THE COURIER/Photo by Liam La Guerre

Name: Jaheam Cornwall

School: Francis Lewis High School

Grade: Sophomore

Sport: Basketball

Position: Point Guard

As a sophomore Jaheam Cornwall is leading the Francis Lewis Patriots (4-1 PSAL Queens-A West) with 20 points per game as of Wednesday, December 18. He is also leading the PSAL Queens-A West conference with 100 points in five games. In Francis Lewis’ latest game against Aviation High School on December 17, Cornwall scored 16 points and grabbed eight rebounds.

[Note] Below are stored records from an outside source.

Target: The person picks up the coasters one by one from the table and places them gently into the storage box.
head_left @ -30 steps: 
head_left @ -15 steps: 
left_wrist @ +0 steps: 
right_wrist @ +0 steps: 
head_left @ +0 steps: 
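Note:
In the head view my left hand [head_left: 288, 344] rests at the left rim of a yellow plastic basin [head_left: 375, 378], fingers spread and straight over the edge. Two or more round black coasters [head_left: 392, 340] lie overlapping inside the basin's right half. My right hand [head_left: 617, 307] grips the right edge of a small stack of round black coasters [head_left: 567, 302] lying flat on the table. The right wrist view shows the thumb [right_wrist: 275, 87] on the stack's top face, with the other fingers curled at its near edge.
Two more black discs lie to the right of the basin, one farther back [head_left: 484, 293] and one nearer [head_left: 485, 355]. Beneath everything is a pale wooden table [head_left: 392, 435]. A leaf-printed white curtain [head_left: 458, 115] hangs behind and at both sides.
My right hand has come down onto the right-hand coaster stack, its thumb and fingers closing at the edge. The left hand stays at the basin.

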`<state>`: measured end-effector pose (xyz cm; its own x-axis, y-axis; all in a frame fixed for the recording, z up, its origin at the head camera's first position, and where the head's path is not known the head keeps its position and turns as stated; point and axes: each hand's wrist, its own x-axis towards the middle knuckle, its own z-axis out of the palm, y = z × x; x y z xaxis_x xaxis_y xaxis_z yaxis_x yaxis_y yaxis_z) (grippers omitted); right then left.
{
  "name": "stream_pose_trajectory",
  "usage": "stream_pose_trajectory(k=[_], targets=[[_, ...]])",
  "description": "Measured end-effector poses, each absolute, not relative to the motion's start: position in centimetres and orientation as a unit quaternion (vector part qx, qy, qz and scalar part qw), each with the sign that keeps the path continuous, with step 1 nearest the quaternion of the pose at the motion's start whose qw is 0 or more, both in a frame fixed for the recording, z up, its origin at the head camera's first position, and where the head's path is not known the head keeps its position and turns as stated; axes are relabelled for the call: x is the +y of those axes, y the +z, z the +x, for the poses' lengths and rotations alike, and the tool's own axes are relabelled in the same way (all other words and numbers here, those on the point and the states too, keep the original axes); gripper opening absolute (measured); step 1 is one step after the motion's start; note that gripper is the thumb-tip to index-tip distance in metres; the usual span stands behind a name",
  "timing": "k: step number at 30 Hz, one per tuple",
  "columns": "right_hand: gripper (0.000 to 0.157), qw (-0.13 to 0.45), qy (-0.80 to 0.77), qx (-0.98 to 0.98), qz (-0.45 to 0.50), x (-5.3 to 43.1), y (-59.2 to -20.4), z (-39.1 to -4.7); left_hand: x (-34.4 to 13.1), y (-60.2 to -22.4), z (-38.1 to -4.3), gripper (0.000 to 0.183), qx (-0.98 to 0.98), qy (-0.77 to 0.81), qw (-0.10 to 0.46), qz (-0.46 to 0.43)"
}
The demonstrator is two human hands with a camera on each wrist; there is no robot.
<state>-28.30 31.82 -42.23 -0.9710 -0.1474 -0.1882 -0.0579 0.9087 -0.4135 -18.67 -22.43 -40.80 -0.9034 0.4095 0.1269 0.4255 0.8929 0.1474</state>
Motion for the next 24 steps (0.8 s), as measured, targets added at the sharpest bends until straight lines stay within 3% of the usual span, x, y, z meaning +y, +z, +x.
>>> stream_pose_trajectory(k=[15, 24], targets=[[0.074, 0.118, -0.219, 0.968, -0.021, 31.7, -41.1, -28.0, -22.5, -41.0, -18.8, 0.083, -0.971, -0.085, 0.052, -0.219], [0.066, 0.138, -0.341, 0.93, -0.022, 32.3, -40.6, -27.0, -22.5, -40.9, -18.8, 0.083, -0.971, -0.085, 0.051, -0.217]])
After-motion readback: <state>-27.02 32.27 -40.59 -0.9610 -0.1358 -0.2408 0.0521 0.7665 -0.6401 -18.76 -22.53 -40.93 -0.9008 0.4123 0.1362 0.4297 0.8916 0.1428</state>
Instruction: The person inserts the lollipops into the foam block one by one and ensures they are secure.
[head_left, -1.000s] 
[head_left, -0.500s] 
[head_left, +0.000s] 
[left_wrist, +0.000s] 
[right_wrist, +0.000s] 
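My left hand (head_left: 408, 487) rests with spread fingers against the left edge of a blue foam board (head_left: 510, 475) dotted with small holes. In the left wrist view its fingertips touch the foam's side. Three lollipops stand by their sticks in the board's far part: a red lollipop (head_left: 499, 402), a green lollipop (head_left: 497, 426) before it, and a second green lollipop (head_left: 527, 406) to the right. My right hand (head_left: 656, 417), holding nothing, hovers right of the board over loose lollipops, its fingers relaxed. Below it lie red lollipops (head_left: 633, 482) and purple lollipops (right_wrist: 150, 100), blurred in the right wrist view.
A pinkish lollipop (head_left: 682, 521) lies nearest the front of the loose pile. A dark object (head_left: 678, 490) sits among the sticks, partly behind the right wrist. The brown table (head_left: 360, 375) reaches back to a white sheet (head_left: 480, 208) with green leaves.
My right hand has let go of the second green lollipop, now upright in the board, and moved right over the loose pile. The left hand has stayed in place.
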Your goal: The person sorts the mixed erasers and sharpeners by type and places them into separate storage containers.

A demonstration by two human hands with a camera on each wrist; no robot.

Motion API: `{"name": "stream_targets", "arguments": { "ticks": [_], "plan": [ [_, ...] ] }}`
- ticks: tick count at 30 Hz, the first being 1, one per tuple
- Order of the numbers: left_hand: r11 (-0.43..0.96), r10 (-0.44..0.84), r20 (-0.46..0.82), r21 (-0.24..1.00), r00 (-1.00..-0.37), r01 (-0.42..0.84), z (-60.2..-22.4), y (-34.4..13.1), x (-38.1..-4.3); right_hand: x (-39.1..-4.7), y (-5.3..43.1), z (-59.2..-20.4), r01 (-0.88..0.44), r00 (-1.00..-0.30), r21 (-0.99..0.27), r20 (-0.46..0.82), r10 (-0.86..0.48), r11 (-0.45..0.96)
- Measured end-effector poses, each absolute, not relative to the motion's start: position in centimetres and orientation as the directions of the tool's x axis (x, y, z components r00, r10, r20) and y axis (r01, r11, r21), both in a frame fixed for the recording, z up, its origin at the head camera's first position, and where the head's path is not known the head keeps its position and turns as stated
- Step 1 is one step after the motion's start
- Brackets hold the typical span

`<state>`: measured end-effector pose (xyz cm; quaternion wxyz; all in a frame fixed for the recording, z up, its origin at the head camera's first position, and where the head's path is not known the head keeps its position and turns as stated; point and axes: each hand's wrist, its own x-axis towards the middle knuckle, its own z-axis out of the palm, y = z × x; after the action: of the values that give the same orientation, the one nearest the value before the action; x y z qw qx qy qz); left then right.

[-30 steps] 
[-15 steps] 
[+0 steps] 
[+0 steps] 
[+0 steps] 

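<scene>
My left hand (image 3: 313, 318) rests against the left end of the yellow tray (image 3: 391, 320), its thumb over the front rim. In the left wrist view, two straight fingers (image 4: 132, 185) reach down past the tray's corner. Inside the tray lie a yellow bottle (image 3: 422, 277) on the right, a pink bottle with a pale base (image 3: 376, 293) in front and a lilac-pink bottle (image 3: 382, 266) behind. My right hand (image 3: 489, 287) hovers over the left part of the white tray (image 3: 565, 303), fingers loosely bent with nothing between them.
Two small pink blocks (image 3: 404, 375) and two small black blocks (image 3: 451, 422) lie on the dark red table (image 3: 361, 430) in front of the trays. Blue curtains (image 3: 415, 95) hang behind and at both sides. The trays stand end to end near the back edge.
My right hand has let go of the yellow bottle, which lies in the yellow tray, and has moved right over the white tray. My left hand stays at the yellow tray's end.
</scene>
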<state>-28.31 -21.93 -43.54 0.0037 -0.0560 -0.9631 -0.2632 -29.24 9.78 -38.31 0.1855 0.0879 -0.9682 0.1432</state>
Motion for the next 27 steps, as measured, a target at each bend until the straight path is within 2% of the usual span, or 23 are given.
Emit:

Why do you play basketball?

“I started playing basketball at 8 years old. It started off as something fun and then I saw how good I could be and I just pushed myself harder and harder every day. My brother and my mom have supported me fully.”

What do you aspire to do?

“I want to go to college. I’ll be the first one to go to college in my family. That’ll be the best thing for [my mom], to see her son go to college.”

Which colleges are you thinking about attending?  

“Iona College, Fordham University, St. Francis College and The University of Texas.”

What are your hobbies?

“Go to the movies with friends. Go to the park and shoot around.”

What other career would you do besides basketball? 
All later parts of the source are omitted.